La responsabilidad histórica de los liderazgos políticos reside en la calidad de inteligencia que reciben y en la interpretación que se le da a ésta.

Estos dos factores determinan no sólo el legado y prestigio del gobernante, sino que pueden detonar eventos desastrosos.

La Primera Guerra Mundial estalló por una pobre inteligencia y una serie de pésimos cálculos por parte de los principales dirigentes europeos. Stalin ignoró la magnífica información que le advertía la inminencia del ataque nazi. Estados Unidos se involucró en el laberinto de Vietnam y luego en la segunda invasión de Irak por inteligencia de baja o nula calidad.

En México, una de las cicatrices más sensibles y perdurables de la historia —la matanza del 68— se detonó por una información sesgada y pobre, posiblemente manipulada, que se apoderó de la mente del presidente Díaz Ordaz: el movimiento estudiantil provenía de una conjura comunista internacional para impedir la celebración de las olimpiadas.

El gobernante tiene la obligación de exigir inteligencia de calidad. También, de que provenga de diversas fuentes, inconexas entre sí.

Con frecuencia, la información se le distorsiona al gobernante para evitar sanciones, enojos o decepciones. Es una falta de ética y de responsabilidad. En ocasiones, los canales que suministran esa información poseen su propia agenda. En otros, simple y llanamente hay ineptitud.

La otra vertiente es el análisis que hace el gobernante con la información a su disposición. Los grandes líderes la toman con frialdad, la ponderan, la comparan, contextualizan. Pero quienes han cometido errores como los señalados arriba, poseen un común denominador: toman los trozos de información que confirman sus creencias o prejuicios.

En ambas coordenadas —-permitir que se le entregue inteligencia deficiente o interpretarla con sesgos ideológicos— no es una ceguera de taller: es cegarse voluntariamente.

Las consecuencias son colosales. Para el gobernante, pero sobre todo para los gobernados.

En estas semanas vemos tres narrativas confrontadas y contrapuestas. La del régimen, que alega que lo que ocurre en el país no es la consecuencia de la corrupción excesiva, del cinismo de la ostentación y del yugo del crimen organizado a comunidades enteras, sino una siniestra conspiración de la derecha: sin masa, arraigo ni existencia real.

La de los ciudadanos, que demuestran cada vez con mayor vigor su hartazgo ante un país que perciben desmoronarse. Y, por último, y no menor, la de la comunidad internacional que cada vez con mayor uniformidad y anchura declara a México como un estado rendido.

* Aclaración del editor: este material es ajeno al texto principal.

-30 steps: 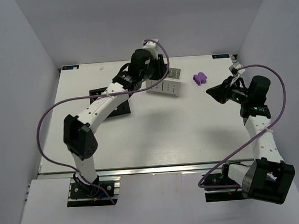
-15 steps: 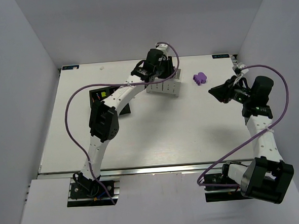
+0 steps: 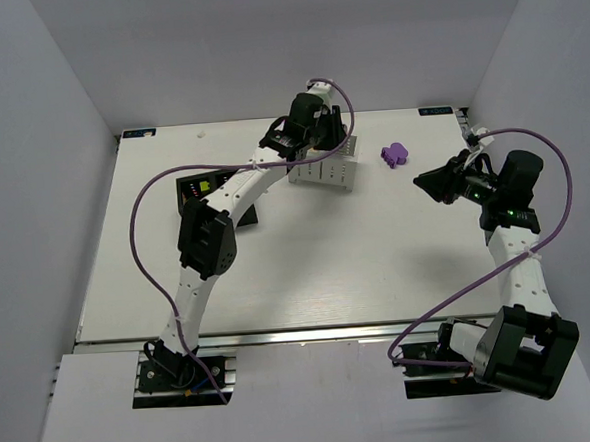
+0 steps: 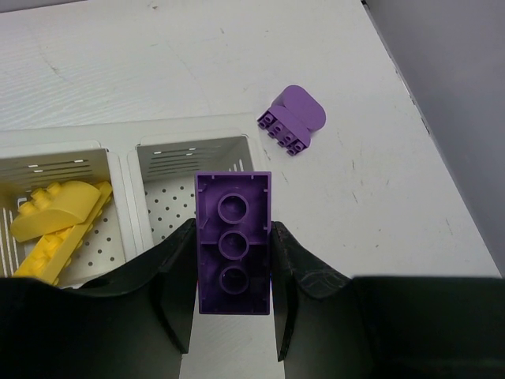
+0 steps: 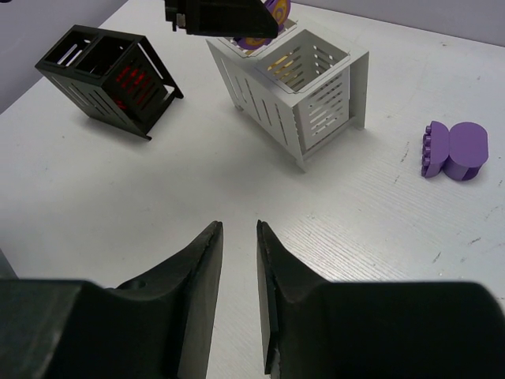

La narrativa de la presidencia revela que, o no está recibiendo inteligencia de calidad sobre la extensión del descontento o que, simplemente, prefiere ignorarla.

La proliferación de las marchas —más de 60 ciudades— y la duración de las crisis sucesivas están minando su credibilidad. La decisión de no castigar a los corruptos o criminales que han sido exhibidos erosionan su legitimidad. La diversidad de sectores disidentes. El tono retador para enfrentar la descomposición. La ausencia de interlocutores políticos para atajar conflictos.

Todo habla de un distanciamiento acelerado y profundo con la realidad.

Y el baile no va ni en la primera tanda.